The Lower Pitt River is not accorded its proper place in the annals of riverdom, being as it is so short. Though as wide as any respectable river and so tempestuous as to warrant the building of huge dykes in the region, the Pitt River's majesty is drowned when it reaches the Fraser River, not more than a few kilometers downstream from where the river Pitt derives from Pitt Lake.

Pitt River Boat Launches

You can launch your boat into the Pitt River from underneath the Pitt River Bridge, or at the launch at the east end of Lincoln Ave (turn off Prairie Ave onto Devon Rd) where the DeBoville Slough empties into the river.

Pitt River BC

Boating to Pitt River and Pitt Lake

Boating up the Fraser River from its estuaries near the Vancouver International Airport, you'll pass under the Alex Fraser Bridge, then New Westminster's Patullo Bridge, and then under the Port Mann Bridge connecting Surrey with Coquitlam. You've just passed into Vancouver's backyard. Turn up the huge river on your left, which you might have mistaken for a branch of the Fraser. You're on the Pitt, which you'll notice is still lined with pilings from the logging boom (they're still used) and a system of tall dykes that make for great walking trails with river and mountain views.

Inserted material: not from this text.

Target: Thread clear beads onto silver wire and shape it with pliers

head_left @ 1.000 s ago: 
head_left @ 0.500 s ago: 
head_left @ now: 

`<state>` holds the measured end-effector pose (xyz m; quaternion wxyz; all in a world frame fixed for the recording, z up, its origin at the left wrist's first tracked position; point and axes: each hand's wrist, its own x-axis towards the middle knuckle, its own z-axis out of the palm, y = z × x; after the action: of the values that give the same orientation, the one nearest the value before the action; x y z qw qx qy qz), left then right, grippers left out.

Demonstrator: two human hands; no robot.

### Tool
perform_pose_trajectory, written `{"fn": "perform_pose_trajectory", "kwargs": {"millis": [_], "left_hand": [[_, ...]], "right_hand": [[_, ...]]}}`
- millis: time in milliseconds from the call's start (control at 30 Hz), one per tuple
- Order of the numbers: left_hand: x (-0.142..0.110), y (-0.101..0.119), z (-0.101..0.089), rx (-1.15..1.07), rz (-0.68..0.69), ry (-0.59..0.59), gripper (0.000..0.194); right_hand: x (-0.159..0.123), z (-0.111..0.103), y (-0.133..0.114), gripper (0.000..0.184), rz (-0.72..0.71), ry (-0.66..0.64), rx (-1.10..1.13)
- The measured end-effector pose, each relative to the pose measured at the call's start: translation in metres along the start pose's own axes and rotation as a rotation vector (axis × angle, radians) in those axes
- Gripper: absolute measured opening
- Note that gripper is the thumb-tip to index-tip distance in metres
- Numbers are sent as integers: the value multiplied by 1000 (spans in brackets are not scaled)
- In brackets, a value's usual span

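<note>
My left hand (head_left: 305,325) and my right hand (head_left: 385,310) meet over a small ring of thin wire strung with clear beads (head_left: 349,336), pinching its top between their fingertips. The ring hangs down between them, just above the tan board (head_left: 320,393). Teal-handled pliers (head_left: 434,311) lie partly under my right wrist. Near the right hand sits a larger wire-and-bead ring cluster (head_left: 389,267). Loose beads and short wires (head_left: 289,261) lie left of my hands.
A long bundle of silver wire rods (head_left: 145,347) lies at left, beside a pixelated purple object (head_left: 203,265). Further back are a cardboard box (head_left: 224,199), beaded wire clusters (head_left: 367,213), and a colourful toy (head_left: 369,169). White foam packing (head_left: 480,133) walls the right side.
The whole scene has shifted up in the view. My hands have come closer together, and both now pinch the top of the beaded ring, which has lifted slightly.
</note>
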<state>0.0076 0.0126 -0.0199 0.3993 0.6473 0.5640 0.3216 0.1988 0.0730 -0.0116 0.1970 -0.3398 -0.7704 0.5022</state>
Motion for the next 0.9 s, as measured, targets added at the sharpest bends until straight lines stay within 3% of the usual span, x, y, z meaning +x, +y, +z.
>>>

After you pass under the Pitt River Bridge, there are tributaries to explore, if you have a shallower craft - canoes and kayaks are ideal in here. The Alouette River flows in from Pitt Meadows on the east bank; and to your left, Port Coquitlam's DeBoville Slough is a beautiful wetlands area with a boat harbour.

Continue up the Pitt River and you'll pass Goose Island (aka Goose Bar), a small, treeless place with a nice sandy beach. Finally, you'll wind back and forth between rocky foothills, the first tangible signs of the mountains you're about to pass between. Then it's the home stretch up the final, most beautiful part of the (Lower) Pitt River. The last thing on your left is Widgeon Valley and Slough, a favourite local canoeing spot, and then you're lost in the largest tidal lake in North America - the estimable Pitt Lake.